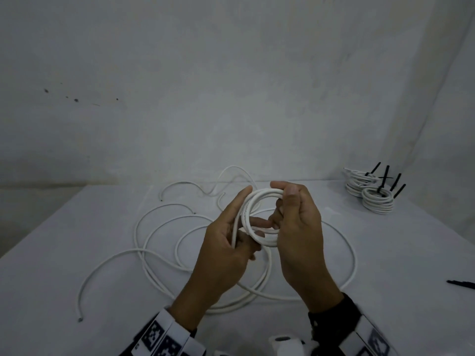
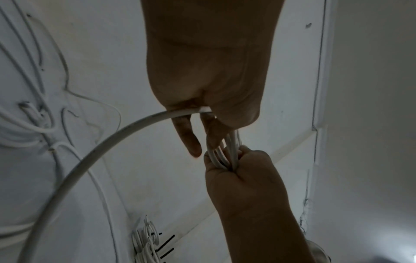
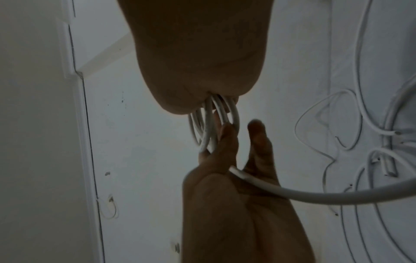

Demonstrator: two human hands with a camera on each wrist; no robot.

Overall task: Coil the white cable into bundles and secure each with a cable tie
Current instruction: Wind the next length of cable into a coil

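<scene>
Winding is in hand. The left hand (image 1: 226, 242) pinches the incoming run of thin white round cable (image 1: 159, 255), whose slack sprawls over the white table (image 1: 51, 278), feeding it onto a small white coil of several turns (image 1: 259, 219) which the right hand (image 1: 300, 227) clamps, seemingly fingers through it. Next: lay another turn without snagging that tangle. Far right stand finished white bundles with black ties (image 1: 372, 194); a loose black cable tie (image 1: 462, 284) waits nearer

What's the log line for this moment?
step: coiling | right hand: grips coil | left hand: feeds cable | tie: on table, unused | bundles: tied, far right
</scene>
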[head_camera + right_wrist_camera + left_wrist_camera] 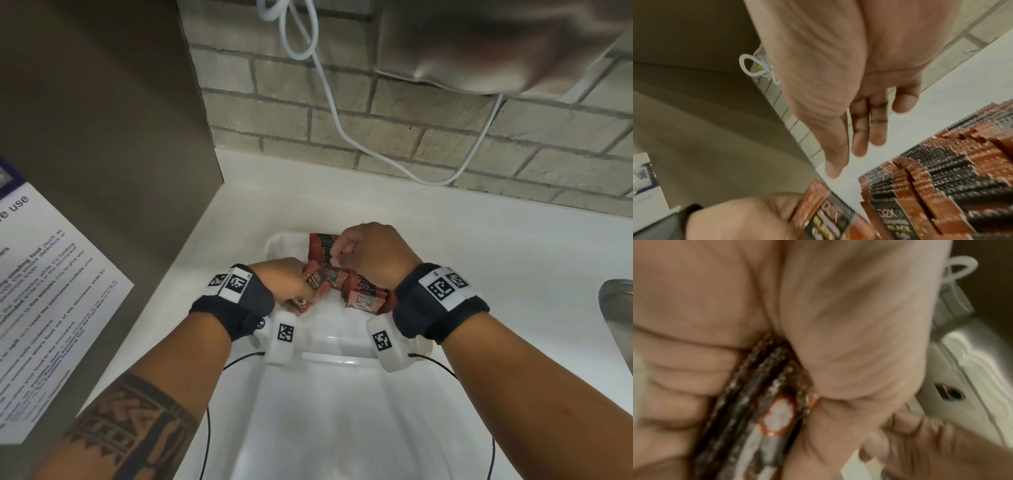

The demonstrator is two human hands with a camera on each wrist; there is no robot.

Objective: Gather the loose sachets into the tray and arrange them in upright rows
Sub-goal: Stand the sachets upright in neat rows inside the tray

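Note:
A white tray sits on the white counter. Brown and black sachets stand upright in packed rows at its far end, and more sachets lean in front of them; the right wrist view shows the rows close up. My left hand grips a small bundle of sachets over the tray's left side, seen edge-on in the left wrist view. My right hand hovers over the rows with relaxed fingers and holds nothing.
A tall grey appliance side with a printed notice walls off the left. A white cable hangs down the brick wall behind. A steel sink edge lies at the right. Bare counter stretches right of the tray.

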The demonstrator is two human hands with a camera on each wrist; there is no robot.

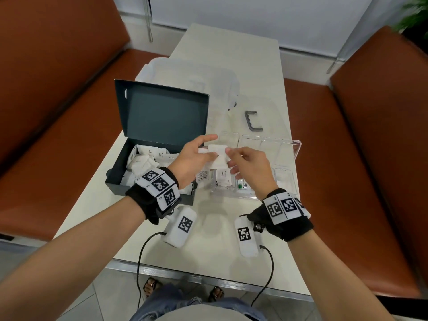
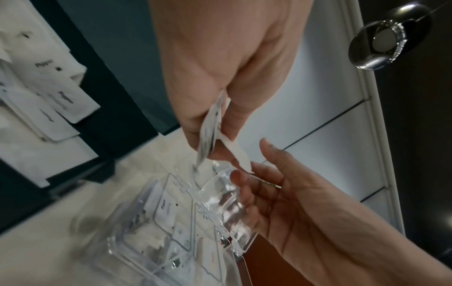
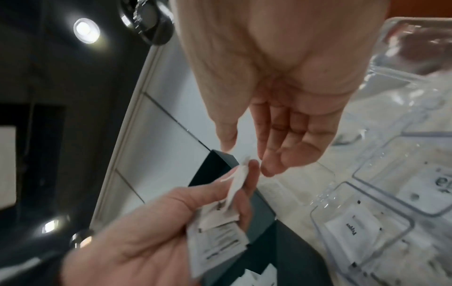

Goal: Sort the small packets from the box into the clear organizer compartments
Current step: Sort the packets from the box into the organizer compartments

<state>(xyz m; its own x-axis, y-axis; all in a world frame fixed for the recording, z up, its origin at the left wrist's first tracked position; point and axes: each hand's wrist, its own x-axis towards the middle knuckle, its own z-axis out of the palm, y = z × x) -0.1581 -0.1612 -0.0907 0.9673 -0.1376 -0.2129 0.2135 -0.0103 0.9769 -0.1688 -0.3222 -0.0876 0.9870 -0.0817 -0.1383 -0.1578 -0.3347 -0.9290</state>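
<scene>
My left hand [image 1: 203, 151] grips a small stack of white packets [image 1: 216, 156] above the gap between box and organizer. In the left wrist view the stack [image 2: 210, 131] is pinched between thumb and fingers, with one white packet [image 2: 234, 152] sticking out. My right hand [image 1: 231, 156] reaches in with straight fingers; its fingertips [image 2: 247, 174] touch that packet's tip while the thumb stays apart. The dark open box [image 1: 115, 181] on the left holds several white packets [image 1: 143, 161]. On the right, the clear organizer [image 1: 296, 149] has packets [image 1: 223, 179] in its near compartments.
A grey clip-like handle [image 1: 253, 120] lies behind the organizer. A clear plastic lid [image 1: 192, 75] rests farther back on the white table [image 1: 231, 47]. Brown benches [image 1: 347, 158] flank the table on both sides. The table's near edge [image 1: 208, 274] is close to my body.
</scene>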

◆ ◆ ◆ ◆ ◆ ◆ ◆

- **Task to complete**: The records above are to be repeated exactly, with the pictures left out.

- **Answer space**:
Demonstrator: two human hands with a camera on each wrist; no robot.

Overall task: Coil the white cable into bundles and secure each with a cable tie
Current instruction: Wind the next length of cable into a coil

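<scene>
Winding is in hand. The left hand (image 1: 226, 242) pinches the incoming run of thin white round cable (image 1: 159, 255), whose slack sprawls over the white table (image 1: 51, 278), feeding it onto a small white coil of several turns (image 1: 259, 219) which the right hand (image 1: 300, 227) clamps, seemingly fingers through it. Next: lay another turn without snagging that tangle. Far right stand finished white bundles with black ties (image 1: 372, 194); a loose black cable tie (image 1: 462, 284) waits nearer

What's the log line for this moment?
step: coiling | right hand: grips coil | left hand: feeds cable | tie: on table, unused | bundles: tied, far right
</scene>
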[head_camera + right_wrist_camera + left_wrist_camera] 

The demonstrator is two human hands with a camera on each wrist; there is no robot.

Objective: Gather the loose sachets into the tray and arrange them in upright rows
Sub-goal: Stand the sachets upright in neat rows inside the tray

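Note:
A white tray sits on the white counter. Brown and black sachets stand upright in packed rows at its far end, and more sachets lean in front of them; the right wrist view shows the rows close up. My left hand grips a small bundle of sachets over the tray's left side, seen edge-on in the left wrist view. My right hand hovers over the rows with relaxed fingers and holds nothing.
A tall grey appliance side with a printed notice walls off the left. A white cable hangs down the brick wall behind. A steel sink edge lies at the right. Bare counter stretches right of the tray.
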
The demonstrator is two human hands with a camera on each wrist; there is no robot.


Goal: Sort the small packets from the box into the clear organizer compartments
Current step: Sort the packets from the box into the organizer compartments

<state>(xyz m; its own x-axis, y-axis; all in a world frame fixed for the recording, z up, its origin at the left wrist's first tracked position; point and axes: each hand's wrist, its own x-axis towards the middle knuckle, its own z-axis out of the palm, y = z × x) -0.1581 -0.1612 -0.0907 0.9673 -0.1376 -0.2129 0.2135 -0.0103 0.9769 -0.1688 -0.3222 -0.0876 0.9870 -0.0817 -0.1383 -0.1578 -0.3347 -0.9290</state>
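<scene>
My left hand [image 1: 203, 151] grips a small stack of white packets [image 1: 216, 156] above the gap between box and organizer. In the left wrist view the stack [image 2: 210, 131] is pinched between thumb and fingers, with one white packet [image 2: 234, 152] sticking out. My right hand [image 1: 231, 156] reaches in with straight fingers; its fingertips [image 2: 247, 174] touch that packet's tip while the thumb stays apart. The dark open box [image 1: 115, 181] on the left holds several white packets [image 1: 143, 161]. On the right, the clear organizer [image 1: 296, 149] has packets [image 1: 223, 179] in its near compartments.
A grey clip-like handle [image 1: 253, 120] lies behind the organizer. A clear plastic lid [image 1: 192, 75] rests farther back on the white table [image 1: 231, 47]. Brown benches [image 1: 347, 158] flank the table on both sides. The table's near edge [image 1: 208, 274] is close to my body.
</scene>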

For this exercise, nothing further remains to be done.